Why This Case Could be Made
A vessel arrest is only as strong as the proof behind it, and much of what made this case work came from what our client did in the days after the assault and before she ever spoke to a lawyer. None of it required legal training.
She reported through proper channels: to the captain and chief stewardess, HR, the St. Vincent flag state, and the Antiguan police. All of these reports created a dated record outside the company’s control. She preserved her messages, deleting nothing. The chef’s WhatsApp apology, sent the morning after, corroborated her account in a way testimony alone rarely can. She kept her own dated notes and copies of her employment paperwork. And in one instance she recorded a call with HR, with permission. (A word of caution: recording laws vary by jurisdiction. Some require the consent of everyone on the call, so know the rules that apply before recording anyone without their permission.)
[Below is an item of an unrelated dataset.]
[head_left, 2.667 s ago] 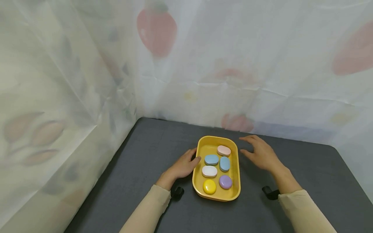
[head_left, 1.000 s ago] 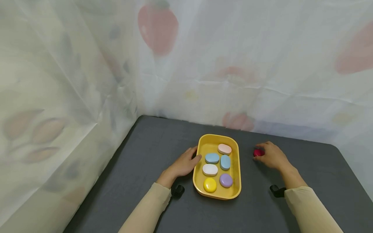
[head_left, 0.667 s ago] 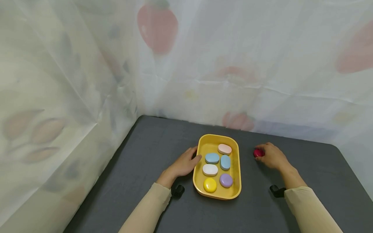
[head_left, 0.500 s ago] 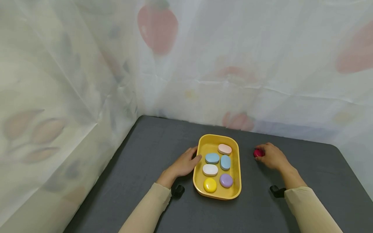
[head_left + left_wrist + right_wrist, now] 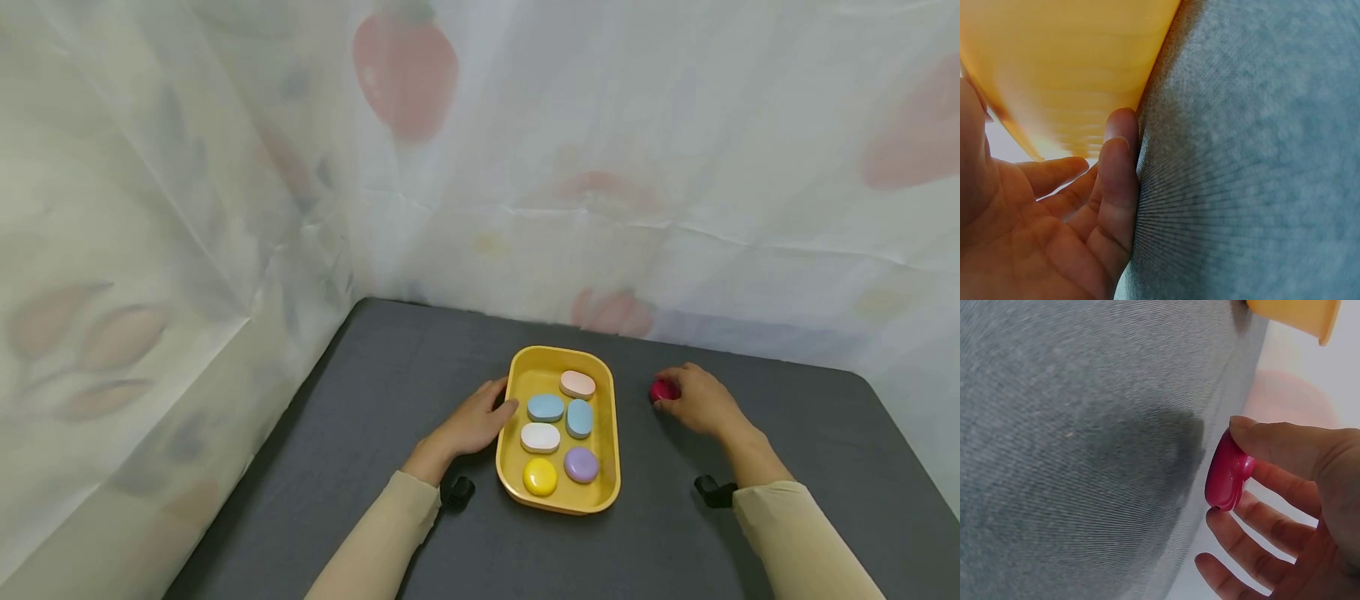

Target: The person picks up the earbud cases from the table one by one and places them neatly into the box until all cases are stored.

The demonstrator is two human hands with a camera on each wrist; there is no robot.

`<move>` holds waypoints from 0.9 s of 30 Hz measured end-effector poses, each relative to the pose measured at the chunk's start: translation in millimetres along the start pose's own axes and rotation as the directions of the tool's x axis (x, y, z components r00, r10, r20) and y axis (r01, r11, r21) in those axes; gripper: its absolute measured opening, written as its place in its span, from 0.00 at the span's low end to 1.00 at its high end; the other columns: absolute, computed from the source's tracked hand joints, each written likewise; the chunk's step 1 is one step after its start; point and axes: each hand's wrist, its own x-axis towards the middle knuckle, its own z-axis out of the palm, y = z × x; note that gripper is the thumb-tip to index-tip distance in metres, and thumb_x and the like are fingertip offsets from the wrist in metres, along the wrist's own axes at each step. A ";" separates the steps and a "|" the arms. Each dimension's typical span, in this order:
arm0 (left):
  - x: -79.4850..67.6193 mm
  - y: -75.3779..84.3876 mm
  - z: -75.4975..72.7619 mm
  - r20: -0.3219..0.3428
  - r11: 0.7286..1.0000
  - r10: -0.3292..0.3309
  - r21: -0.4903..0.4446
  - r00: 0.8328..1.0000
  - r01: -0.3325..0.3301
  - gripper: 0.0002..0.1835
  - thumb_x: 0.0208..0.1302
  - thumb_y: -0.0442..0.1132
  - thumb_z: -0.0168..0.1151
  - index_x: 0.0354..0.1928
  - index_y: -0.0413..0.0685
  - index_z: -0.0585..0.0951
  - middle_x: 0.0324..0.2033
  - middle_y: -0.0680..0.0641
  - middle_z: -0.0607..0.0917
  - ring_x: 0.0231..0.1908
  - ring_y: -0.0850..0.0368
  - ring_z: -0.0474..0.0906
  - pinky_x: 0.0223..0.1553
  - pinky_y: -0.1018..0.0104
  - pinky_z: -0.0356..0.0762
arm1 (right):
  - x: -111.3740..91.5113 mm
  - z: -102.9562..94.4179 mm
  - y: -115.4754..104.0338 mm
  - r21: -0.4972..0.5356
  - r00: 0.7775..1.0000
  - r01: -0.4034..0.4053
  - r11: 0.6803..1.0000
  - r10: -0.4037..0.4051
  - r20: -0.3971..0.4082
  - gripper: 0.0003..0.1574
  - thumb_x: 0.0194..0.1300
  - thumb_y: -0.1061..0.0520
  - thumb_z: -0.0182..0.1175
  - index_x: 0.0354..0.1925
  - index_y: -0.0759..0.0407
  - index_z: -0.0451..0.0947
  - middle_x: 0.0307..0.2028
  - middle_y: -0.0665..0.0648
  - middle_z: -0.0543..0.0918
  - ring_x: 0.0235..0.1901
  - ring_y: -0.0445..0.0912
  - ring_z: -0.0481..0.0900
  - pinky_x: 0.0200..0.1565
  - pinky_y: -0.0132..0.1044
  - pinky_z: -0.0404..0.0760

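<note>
My left hand (image 5: 472,421) holds the left side of a yellow oblong tray (image 5: 617,433), thumb over the rim and fingers along the outer wall. In the left wrist view, the fingertips (image 5: 1116,162) lie against that wall, low by the table. Right of the tray, my right hand (image 5: 701,402) pinches a glossy crimson rounded disc (image 5: 1225,475) between thumb and fingers, close over the table. Inside the tray lie a pink oval piece (image 5: 577,384), two light blue ovals (image 5: 545,407), a white oval (image 5: 540,437), a yellow round piece (image 5: 540,477) and a purple round piece (image 5: 581,465).
The dark grey tabletop (image 5: 420,358) has rounded far corners. A pale curtain with fruit prints (image 5: 675,167) hangs behind it and along the left side. Black wrist mounts (image 5: 457,493) show at both sleeves.
My right hand, at first spread beside the tray without anything in it, has moved right and taken the crimson disc, which has just shifted up slightly. The left hand stays on the tray.
</note>
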 end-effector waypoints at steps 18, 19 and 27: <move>-0.3 -0.8 0.3 0.003 1.000 0.000 0.001 1.000 0.000 0.34 0.81 0.58 0.45 0.82 0.53 0.58 0.75 0.45 0.68 0.74 0.47 0.66 0.74 0.44 0.64 | -1.2 -17.9 -27.8 -0.019 0.995 0.082 0.996 -0.083 -0.055 0.32 0.65 0.55 0.70 0.64 0.68 0.79 0.56 0.73 0.80 0.48 0.62 0.80 0.47 0.57 0.80; -0.2 -0.8 0.3 0.004 1.000 -0.002 0.001 1.000 0.002 0.35 0.81 0.58 0.45 0.82 0.54 0.58 0.75 0.45 0.68 0.74 0.47 0.66 0.74 0.44 0.64 | -1.3 -19.0 -29.5 -0.020 0.995 0.085 0.996 -0.086 -0.057 0.32 0.65 0.55 0.70 0.64 0.67 0.79 0.56 0.72 0.80 0.49 0.62 0.80 0.47 0.57 0.80; 0.7 -2.2 1.8 -0.005 1.000 0.001 0.002 1.000 -0.001 0.34 0.81 0.58 0.46 0.82 0.54 0.59 0.73 0.46 0.70 0.72 0.49 0.68 0.73 0.46 0.65 | -2.3 -25.5 -41.1 -0.029 0.994 0.094 0.995 -0.095 -0.057 0.32 0.65 0.54 0.71 0.64 0.66 0.79 0.57 0.71 0.80 0.49 0.62 0.80 0.47 0.57 0.80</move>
What ties these together is simple: our client created a permanent record while events were fresh and kept it in her own hands. By the time the yacht entered Fort Lauderdale, the case was already built.
More Than Assault
This remedy is not limited to sexual assault. The same maritime lien reaches serious physical injuries aboard and unpaid wages, which is one of the oldest and most automatic claims a seafarer has against a vessel. Severe sexual harassment or bullying can support a claim too, but only where the conduct is serious and the psychological injury is real and documented. That area of law is still developing. Vessel arrest is not an exotic maneuver. It is a core seafarer’s remedy, and sexual assault sits squarely within it.
The Shield that Wasn't
The flag on a yacht’s stern can shield it from scrutiny. It does not shield it from accountability. As more crew learn that the remedy travels with the vessel, more of these cases will be brought, and the foreign flag and the foreign harbor will turn out to be far less of an impediment to justice. That is how yachting actually becomes safer: not through promises, but because misconduct finally carries a cost.
What to Do if It Happens to You
- Get to safety. Don't wait to be repatriated.
- Seek medical and psychological care and keep a record that you did.
- Report widely — to the captain, management, DPA, flag state, and police where it is safe to do so — and keep copies of everything you send and receive.
- Preserve your messages and documents. Delete nothing.
- If you record a conversation, know the local law of the participants to the conversation. Some jurisdictions require everyone's consent.
- Write your own account, in your own words, while it is fresh — before signing anyone else's.
- Be cautious before resigning, signing a release, or accepting repatriation terms.
- Keep your Seafarer's Employment Agreement.
- Consult a maritime attorney who handles vessel arrests.